いつもは侍女服と寝間着を交互に着る生活を送っている。仕事の際の背筋が自然と伸びるような感覚も悪くないが、自分の好きな色の服を選ぶのも純粋に楽しい気分になる。領地から持って来た鞄に、念のために入れておいたのはラベンダー色を淡くしたようなワンピースで、襟ぐりの形もきれいで気に入っていた。庶民らしく、丈はふくらはぎまでである。髪飾りも出して鏡の前で念入りに確認した。これで、一日中走り回っていた女だとは思うまい。
「お待たせ」
「お疲れ様。大変だったみたいだね」
アリスとは対照的にどうやら一日ゆっくり過ごしたらしい、こざっぱりとした格好のエディと共に、使用人用の出入り口から通りへ出た。どっちへ行くの、と聞くと答えの代わりに腕が差し出された。ぽかんとしていると、外へ行くんだからと諭すような言い方である。
「……腕を組んで?」
「女性を食事に誘ったので、一応はエスコートさせていただきたいんですが。カークさんだってトリー様にやっているじゃん」
「まあ、確かに……。いやでもあれは」
「そう固い事を言わずに」
あの人達はちゃんとした階級だから、という明確な線引きがあるが結局言い包められて、エディによって自然と腕を組んだまま歩く羽目になった。この振る舞いは、こちらを動揺させる作戦に違いないと解釈して、何でもない風を装う事にした。

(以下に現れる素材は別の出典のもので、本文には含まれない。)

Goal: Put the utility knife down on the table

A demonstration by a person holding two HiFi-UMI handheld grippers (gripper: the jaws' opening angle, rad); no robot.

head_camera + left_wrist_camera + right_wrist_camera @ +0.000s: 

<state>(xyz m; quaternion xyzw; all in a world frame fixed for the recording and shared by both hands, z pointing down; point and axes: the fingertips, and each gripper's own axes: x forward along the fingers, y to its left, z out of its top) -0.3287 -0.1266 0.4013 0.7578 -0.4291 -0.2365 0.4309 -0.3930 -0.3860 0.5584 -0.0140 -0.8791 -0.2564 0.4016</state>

最初は明らかにぎこちない足取りだったが、通りを幾つか過ぎれば慣れて来る。
大きな橋の架かった川までやってくると、路上で楽器を演奏している一団などがいて賑やかになって来た。彼らは足元に逆さにした帽子を置いてチップを集めているらしい。夕暮れに向かって、テンポの速い曲を高らかに演奏した。太鼓が編成に入っているので、随分と賑やかである。

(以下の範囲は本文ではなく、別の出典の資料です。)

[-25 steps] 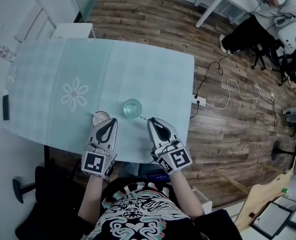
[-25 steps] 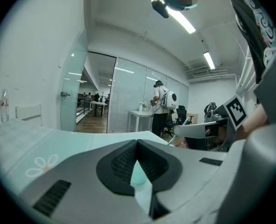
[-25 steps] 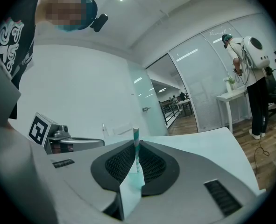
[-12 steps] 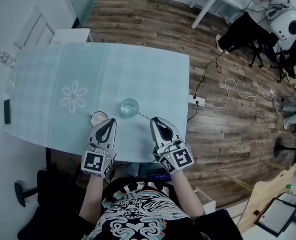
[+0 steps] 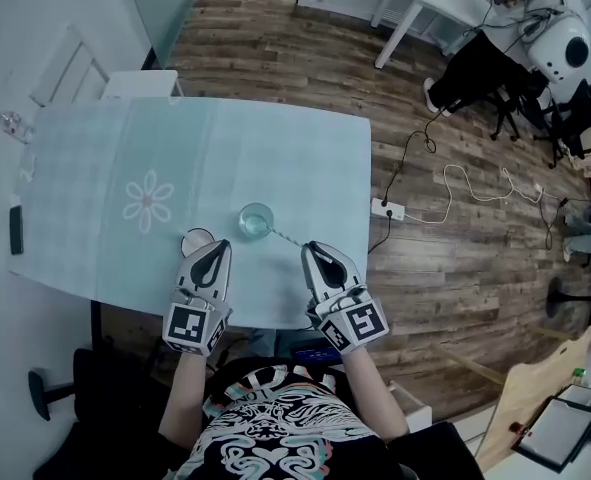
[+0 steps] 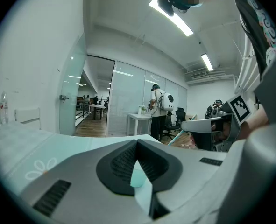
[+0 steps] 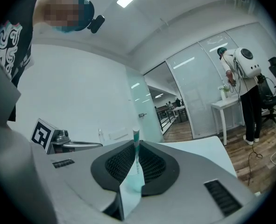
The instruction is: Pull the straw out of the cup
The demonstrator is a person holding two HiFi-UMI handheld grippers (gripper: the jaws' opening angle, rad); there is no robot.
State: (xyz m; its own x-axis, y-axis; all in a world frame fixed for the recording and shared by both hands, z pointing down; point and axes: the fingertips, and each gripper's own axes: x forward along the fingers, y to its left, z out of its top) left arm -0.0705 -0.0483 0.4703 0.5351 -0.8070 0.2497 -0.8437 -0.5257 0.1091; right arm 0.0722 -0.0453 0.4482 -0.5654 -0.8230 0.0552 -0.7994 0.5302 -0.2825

別の場所では剣の模擬試合をやっているらしく、二人組の男性が練習剣と思われるものを手に向かい合っている。そのうちの一人が目元を隠す仮面を身に着けていた。アリスは思わず、横のエディの顔を窺ったが、彼は渋い表情を浮かべている。
「……一躍、有名人じゃあありませんか」
「……その話は後にしよう」
たまにはからかってやろうかと思いつつも、しかしこの人通りの中で彼が本当に先日の仮面の騎士だと判明すると面倒な事態になりかねないので、二人は何食わぬ顔で通り過ぎた。
「手品師は近くにいないのかな」
「たまに見るけど、今日はいなさそうだね。こういうのは曜日で決まっているらしいよ」
路上で見世物をするタイプの奇術師は、大抵が怪しげな恰好とテーブルと椅子を設置し、道行く人が足を止めるのを待っている。エディによると、この近辺で見世物出し物を行う管理組合がちゃんといるらしく、事前に届け出と審査が必要なのだそうだ。
間が空いてしまうと妙な空気がアリスの中に漂うので、目についた建物を指さしてはエディに聞いてみた。時計塔、軍の関連施設、どこぞの資産家の持ち物、と返答が寄越される。レスターと共に王都で過ごす事も多いため、街並みに詳しいようだ。
「この間の試合会場も、なんだか昔からあるみたいに馴染んでいるね」
「……確かに。造り始めたのが結構前だからかな」
遠くのあの花かごのような建物も、夕焼けの街並みに溶け込んで建っている。人通りの多い場所へと向かっていくが、エディがあの仮面の剣士だったと見破る人は幸いな事に最後まで出くわさなかった。
それを自分だけが知っている、というのは大事なものを独り占めしているという妙な高揚感がある。だから、剣で戦っているところは格好良かったと素直に伝えられたら良いのに、とアリスは思った。